Try it.
Copy the data that appears below exactly. Drop the pictures.

Data.
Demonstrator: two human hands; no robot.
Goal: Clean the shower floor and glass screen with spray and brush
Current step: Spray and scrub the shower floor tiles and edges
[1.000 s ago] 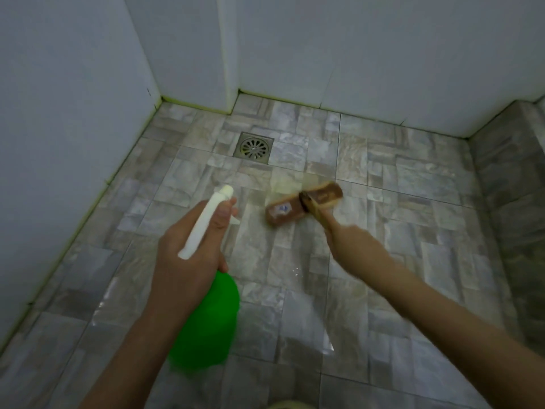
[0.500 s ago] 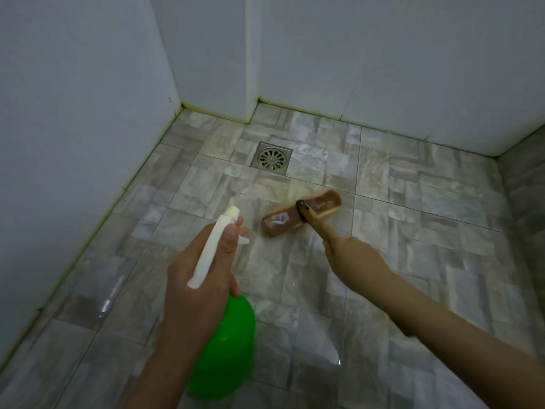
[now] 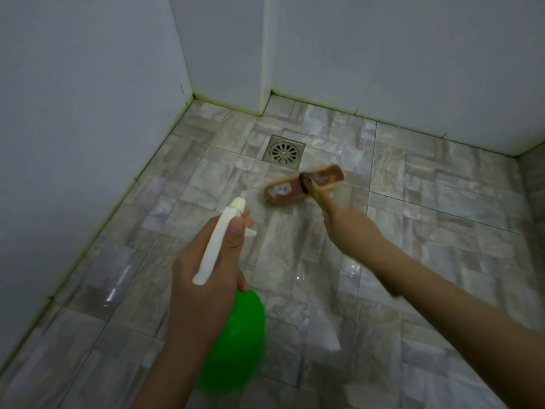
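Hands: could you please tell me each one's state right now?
Left hand: grips the spray bottle.
Right hand: grips the brush handle.

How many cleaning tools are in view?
2. The spray bottle is in the left hand; the brush, gripped by the right hand, is on the floor beside the drain. More may lie off-frame.

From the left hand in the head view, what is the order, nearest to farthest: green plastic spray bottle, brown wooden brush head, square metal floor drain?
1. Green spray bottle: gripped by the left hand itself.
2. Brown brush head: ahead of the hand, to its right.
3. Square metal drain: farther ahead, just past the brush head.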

Expected answer.
Demonstrator: two human hands; no robot.
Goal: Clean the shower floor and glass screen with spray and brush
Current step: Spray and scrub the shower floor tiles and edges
[1.000 s ago] 
[0.500 s ago] 
[now] 
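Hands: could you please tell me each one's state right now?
Left hand: grips the spray bottle.
Right hand: grips the brush handle.

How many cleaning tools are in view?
2. The spray bottle is in the left hand; the brush, gripped by the right hand, is on the floor beside the drain. More may lie off-frame.

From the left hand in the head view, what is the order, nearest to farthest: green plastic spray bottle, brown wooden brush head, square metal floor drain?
1. Green spray bottle: gripped by the left hand itself.
2. Brown brush head: ahead of the hand, to its right.
3. Square metal drain: farther ahead, just past the brush head.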

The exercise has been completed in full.